GeraldM

Posted on May 24

Building a Real-Time Kafka + Cassandra Pipeline

#dataengineering #cassandra #kafka

Introduction

Apache Kafka and Apache Cassandra pair effectively because they complement each other's strengths: Kafka handles high throughput, real-time event streaming and ingestion, while Cassandra provides scalable, fault tolerant and low-latency persistent storage for processed data.

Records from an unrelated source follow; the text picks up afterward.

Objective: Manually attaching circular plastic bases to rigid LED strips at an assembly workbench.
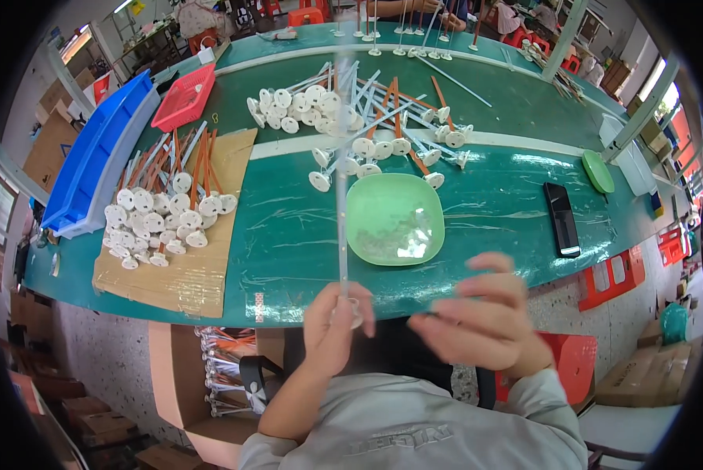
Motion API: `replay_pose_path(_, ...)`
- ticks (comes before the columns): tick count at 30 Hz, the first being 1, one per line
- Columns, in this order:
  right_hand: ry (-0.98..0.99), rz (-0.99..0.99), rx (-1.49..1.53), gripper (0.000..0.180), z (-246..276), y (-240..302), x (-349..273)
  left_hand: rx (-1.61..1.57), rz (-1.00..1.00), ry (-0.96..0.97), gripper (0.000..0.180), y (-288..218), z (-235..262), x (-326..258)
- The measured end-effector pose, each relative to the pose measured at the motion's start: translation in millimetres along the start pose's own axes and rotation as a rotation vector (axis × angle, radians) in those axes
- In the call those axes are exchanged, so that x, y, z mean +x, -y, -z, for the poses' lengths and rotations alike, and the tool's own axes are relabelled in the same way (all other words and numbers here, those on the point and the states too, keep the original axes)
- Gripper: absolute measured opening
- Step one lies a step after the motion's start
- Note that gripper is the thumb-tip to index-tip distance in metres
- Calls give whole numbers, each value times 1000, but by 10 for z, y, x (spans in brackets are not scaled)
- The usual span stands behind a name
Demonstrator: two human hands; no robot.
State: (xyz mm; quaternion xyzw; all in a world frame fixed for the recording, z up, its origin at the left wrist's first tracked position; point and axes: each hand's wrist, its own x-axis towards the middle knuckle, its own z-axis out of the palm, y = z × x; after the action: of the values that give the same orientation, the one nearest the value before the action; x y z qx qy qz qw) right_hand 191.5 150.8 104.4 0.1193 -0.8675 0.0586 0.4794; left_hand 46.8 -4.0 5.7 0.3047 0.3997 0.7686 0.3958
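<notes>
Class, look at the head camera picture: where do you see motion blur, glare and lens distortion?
In the head view, the right hand is smeared by motion blur, and the clear stick held upright by the left hand is faint and soft; glare streaks the plastic film on the green table; the fisheye lens bends the table's edges and blackens the corners.

Two hands, left (334,321) and right (486,317); one green square dish (394,218); one black phone (561,219); one red basket (184,97); perhaps two stacked blue trays (97,153); disc-footed rods (164,211) too heaped to count.
</notes>
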Motion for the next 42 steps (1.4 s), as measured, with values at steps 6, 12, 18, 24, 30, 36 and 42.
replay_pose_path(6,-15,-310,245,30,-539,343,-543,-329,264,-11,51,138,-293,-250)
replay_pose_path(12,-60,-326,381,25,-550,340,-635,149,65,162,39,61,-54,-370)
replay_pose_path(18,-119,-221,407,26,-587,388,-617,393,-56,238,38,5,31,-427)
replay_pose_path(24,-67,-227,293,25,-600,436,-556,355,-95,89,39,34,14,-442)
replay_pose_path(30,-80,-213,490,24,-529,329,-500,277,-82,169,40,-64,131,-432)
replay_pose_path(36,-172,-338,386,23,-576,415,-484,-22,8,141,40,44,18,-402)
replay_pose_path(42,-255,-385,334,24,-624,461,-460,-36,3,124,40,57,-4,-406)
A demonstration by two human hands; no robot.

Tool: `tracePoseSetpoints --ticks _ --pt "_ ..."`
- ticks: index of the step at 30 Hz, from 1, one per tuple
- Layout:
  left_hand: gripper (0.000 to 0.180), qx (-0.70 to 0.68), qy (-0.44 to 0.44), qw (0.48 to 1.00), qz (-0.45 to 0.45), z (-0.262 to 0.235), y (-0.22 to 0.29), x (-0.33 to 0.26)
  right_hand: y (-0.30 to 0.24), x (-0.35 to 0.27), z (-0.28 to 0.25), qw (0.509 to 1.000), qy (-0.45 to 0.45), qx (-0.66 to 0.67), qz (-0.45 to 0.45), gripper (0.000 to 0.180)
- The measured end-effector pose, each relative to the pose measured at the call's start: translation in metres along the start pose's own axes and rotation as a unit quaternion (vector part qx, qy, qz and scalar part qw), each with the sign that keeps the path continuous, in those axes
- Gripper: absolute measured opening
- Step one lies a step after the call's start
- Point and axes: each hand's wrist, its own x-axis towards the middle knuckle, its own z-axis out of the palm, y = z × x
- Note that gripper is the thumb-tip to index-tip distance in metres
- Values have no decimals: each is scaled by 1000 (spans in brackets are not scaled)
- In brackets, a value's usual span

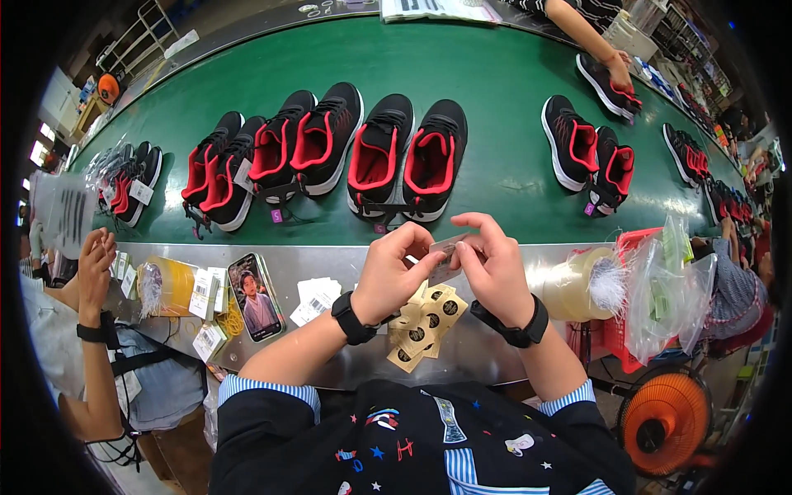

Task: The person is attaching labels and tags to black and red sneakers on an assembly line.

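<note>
Between my two hands, above the near edge of the green belt, is a small greyish card tag [448, 247]. My left hand [398, 266] pinches its left side, and the fingers of my right hand [497, 268] close on its right side. Under them, on the metal ledge, lies a loose pile of tan stickers [426, 323] with round black prints. White printed tags [315, 299] are spread just left of my left wrist. Straight ahead stands a pair of black shoes [407, 157] with red lining, its toes pointing away.
More black-and-red shoes [318, 142] line the green belt [503, 132]. The metal ledge holds a phone [255, 297], tape rolls [582, 285] and bundled tags [206, 295]. A red basket [615, 338] with clear bags and an orange fan [664, 421] are at right. Co-workers' hands [97, 256] work nearby.
</note>
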Motion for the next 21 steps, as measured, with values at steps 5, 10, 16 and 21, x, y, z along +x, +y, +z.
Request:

Example: A movies streaming company from their platform may be streaming billions of events per day including user viewing behavior, playback metrics and content recommendations. Kafka enables real-time streaming and processing of this events. These high velocity streams are then consumed and persisted into Cassandra that acts as a highly scalable, fault tolerant database for storing time-series data and user activity logs. With this combination, the movie company is able to achieve massive write throughput, low latency reads by recommendation engines and reliable handling of global traffic while maintaining high reliability. That is how Netflix does it.

What is Apache Cassandra?

It is a free, open-source NoSQL database designed to handle large volumes of data across multiple nodes using a columnar storage architecture. It supports both read and write operations one every node (a node is a single server or machine within the Cassandra cluster that stores data and handles read and write requests) enabling data replication across nodes and ensuring high availability without a single point of failure.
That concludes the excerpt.